La explosión, amortiguada por los gruesos muros de ladrillo del viejo edificio, no fue muy sonora, pero la finalidad de la termita, compuesta en un veinticinco por ciento de aluminio y un setenta y cinco por ciento de óxido férrico, no era volar el almacén, sino incendiar su contenido, dejando las mínimas pruebas posibles. Serviría asimismo para distraer a sus perseguidores: muertos Mallak y Bacci, no quedaba nadie para cubrirlo, así que todo se reducía a llegar a la autovía cuanto antes y pisar el acelerador a fondo durante todo el camino. Vernon y Pritchard seguirían su propia ruta hasta el lugar de encuentro, pero Tobias tendría unas palabras con ellos cuando se reunieran, aunque sólo fuera para anticiparse a la inevitable ira de los francotiradores.

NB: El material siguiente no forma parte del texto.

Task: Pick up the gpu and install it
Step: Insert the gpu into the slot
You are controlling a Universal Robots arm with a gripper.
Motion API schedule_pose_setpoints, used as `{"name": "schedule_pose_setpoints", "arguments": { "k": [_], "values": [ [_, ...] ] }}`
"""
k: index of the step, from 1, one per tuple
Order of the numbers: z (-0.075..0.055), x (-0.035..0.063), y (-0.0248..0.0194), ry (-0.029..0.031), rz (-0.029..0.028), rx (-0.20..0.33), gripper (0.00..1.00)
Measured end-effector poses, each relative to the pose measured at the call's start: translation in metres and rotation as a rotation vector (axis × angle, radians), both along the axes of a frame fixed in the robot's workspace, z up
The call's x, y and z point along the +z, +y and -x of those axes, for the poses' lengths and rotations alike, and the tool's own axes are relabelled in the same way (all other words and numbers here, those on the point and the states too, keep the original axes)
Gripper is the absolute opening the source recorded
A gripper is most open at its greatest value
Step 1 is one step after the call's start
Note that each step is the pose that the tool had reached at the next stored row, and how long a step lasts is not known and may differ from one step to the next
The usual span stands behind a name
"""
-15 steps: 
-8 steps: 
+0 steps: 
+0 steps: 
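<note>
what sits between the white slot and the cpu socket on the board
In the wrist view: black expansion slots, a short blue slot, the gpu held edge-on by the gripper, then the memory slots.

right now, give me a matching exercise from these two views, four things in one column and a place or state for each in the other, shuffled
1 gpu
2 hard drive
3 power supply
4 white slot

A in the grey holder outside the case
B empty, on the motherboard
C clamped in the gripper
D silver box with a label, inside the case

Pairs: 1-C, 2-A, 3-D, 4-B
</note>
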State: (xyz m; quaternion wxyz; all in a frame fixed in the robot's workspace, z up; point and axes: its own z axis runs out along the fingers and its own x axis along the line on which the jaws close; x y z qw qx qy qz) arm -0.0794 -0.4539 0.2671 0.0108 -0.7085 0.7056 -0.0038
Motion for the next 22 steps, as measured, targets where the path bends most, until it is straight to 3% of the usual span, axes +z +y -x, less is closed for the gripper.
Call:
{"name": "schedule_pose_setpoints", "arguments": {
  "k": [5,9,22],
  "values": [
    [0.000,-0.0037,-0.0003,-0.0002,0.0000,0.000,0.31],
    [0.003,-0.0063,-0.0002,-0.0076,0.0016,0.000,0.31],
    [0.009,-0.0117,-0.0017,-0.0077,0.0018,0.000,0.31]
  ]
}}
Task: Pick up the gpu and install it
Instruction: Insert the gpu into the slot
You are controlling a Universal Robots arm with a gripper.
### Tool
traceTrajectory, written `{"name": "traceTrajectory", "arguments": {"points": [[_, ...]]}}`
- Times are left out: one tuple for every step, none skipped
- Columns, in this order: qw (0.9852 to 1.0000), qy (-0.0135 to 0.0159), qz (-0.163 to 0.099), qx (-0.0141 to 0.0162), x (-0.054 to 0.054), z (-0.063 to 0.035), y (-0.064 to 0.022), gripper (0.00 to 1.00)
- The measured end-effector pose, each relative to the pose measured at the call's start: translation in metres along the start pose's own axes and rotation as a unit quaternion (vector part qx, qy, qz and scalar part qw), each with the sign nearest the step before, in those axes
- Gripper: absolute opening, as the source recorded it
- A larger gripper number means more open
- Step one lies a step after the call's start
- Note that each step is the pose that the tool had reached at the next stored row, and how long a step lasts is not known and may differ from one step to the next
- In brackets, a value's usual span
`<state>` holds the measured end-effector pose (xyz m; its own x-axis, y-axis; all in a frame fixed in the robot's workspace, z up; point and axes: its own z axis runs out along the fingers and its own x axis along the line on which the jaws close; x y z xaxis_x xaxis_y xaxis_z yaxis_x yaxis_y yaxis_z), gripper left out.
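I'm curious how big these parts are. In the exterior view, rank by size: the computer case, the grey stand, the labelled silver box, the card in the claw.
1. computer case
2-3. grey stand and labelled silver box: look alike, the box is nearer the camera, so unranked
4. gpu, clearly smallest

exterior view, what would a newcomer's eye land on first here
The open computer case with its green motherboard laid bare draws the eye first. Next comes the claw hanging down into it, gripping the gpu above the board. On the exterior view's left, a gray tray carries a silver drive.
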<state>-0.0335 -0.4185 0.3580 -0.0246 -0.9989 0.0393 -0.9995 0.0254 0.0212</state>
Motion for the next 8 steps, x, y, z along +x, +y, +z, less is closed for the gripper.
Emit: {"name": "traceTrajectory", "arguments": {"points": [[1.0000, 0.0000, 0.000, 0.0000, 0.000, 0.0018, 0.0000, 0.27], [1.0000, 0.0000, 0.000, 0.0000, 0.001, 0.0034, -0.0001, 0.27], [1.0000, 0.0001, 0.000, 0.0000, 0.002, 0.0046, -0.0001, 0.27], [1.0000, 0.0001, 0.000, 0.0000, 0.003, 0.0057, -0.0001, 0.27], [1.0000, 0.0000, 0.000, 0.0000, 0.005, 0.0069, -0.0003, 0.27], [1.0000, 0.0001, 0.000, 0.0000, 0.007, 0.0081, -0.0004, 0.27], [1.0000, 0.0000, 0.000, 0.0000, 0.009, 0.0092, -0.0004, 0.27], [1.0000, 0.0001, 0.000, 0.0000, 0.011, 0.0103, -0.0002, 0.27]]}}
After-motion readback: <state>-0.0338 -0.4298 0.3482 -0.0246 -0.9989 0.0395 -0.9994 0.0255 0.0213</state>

Tenía un mensaje en el teléfono. Lo escuchó mientras conducía, y supo que algo había salido mal en Bangor. Greenham y Twizell no habían rendido cuentas, y cabía suponer que la situación de Jandreau seguía sin resolverse. El localizador GPS instalado en el coche del detective ya no emitía señal, y el detective seguía vivo. Se había torcido todo, pero al menos había recuperado los sellos. También tenía, en el bolsillo, todos los dientes de Rojas que había podido arrancarle en el poco tiempo disponible. Había llegado la hora de desprenderse del botín, sacar la mayor suma de dinero posible cuanto antes y desaparecer.

No se fijó en el coche de Herodes, esperando al ralentí en una carretera adyacente, con las luces apagadas. Poco después Herodes seguía a la camioneta.